Amazon provides specific linkages between these tools and the rest of the AWS ecosystem, and you can pick up AI/ML tools either as part of a managed and elastic service or through hosting on AWS. There are available examples that bind the elements together in various ways to accomplish simple business missions, too. In all, it’s a perfect example of what I believe is the Amazon strategy of laying out a long-term vision (that AI/ML will enhance many applications), defining an architecture (the three-layer approach of deep features, composition and training, and pre-trailed tools) and then building to that architecture in both the initial roll-out and in enhancements.
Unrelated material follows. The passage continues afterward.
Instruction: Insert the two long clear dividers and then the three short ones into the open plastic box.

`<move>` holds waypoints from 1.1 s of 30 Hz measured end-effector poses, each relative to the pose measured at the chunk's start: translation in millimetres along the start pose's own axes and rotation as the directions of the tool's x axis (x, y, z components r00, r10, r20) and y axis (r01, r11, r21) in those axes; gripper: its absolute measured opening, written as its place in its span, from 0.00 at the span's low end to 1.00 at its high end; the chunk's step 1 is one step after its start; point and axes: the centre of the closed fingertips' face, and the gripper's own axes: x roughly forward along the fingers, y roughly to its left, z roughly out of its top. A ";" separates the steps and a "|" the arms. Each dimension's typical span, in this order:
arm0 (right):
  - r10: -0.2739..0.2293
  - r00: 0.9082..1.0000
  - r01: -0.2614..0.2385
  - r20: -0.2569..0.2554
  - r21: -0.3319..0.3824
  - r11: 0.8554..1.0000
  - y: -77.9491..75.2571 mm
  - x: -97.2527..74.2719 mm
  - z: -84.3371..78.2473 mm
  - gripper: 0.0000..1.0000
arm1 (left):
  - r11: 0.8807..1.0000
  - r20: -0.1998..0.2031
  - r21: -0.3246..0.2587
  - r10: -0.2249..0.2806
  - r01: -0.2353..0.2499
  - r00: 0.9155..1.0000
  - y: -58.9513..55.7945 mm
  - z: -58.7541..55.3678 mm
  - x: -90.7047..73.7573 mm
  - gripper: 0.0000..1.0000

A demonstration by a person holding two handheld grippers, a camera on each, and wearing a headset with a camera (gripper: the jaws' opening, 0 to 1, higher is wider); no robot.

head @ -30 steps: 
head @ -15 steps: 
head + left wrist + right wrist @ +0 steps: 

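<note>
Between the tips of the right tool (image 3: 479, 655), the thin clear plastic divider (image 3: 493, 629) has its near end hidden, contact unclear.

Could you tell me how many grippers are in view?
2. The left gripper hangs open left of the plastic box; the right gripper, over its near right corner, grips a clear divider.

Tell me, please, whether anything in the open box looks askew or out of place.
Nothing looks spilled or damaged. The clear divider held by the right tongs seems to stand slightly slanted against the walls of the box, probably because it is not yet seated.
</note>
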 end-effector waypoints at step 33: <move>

Contrast this with the usual AI hokum we get in the telecom/network space. People talk about AI as though slapping that label on something was all that was required. Saying something “uses AI” doesn’t in any way reflect the potential direction that the use might take, which is critical for the future. It doesn’t even frame the “use” in any particular context, either in the application/decision sense or in a definition of the mechanism being applied. Is any form of analytics “AI?” Perhaps, and certainly if nobody says exactly what they’re doing, it’s hard to say it isn’t.

There are unquestionably AI/ML applications in the telecom and networking space; many come to mind. Prediction, simulation and modeling, automated responses to both network conditions and customer inquiries relating to their services, are all fertile places for AI/ML application. Imagine a service lifecycle automation system, based on AI/ML, where simulations drive scenario generations and responses based on analysis of how past events evolved. It could revolutionize management.

We have companies claiming AI in all these spaces and I’ve yet to see a claim that was easy to defend. I asked a company who made such a claim recently why they didn’t follow the Amazon pattern. They said “It would take thousands of pages for me to explain things that way, and nobody would publish them.” There’s a lot of truth to that, but another question equally interesting is whether real adoption of AI in networking can happen if those pages aren’t available for prospects to read.

Amazon’s approach would work for network operators. Start by recognizing a set of specific goals that AI could help achieve. Map those goals to high-level services, build tools that then support those services and more tools that compose services, then use the combination to create an AI framework. It would work for AI, but the methodology would work for other things too. Amazon didn’t start with a bunch of arcane AI features and hope they’d be assembled by unknown parties to create something useful. They started with value and worked down, and that’s an important lesson.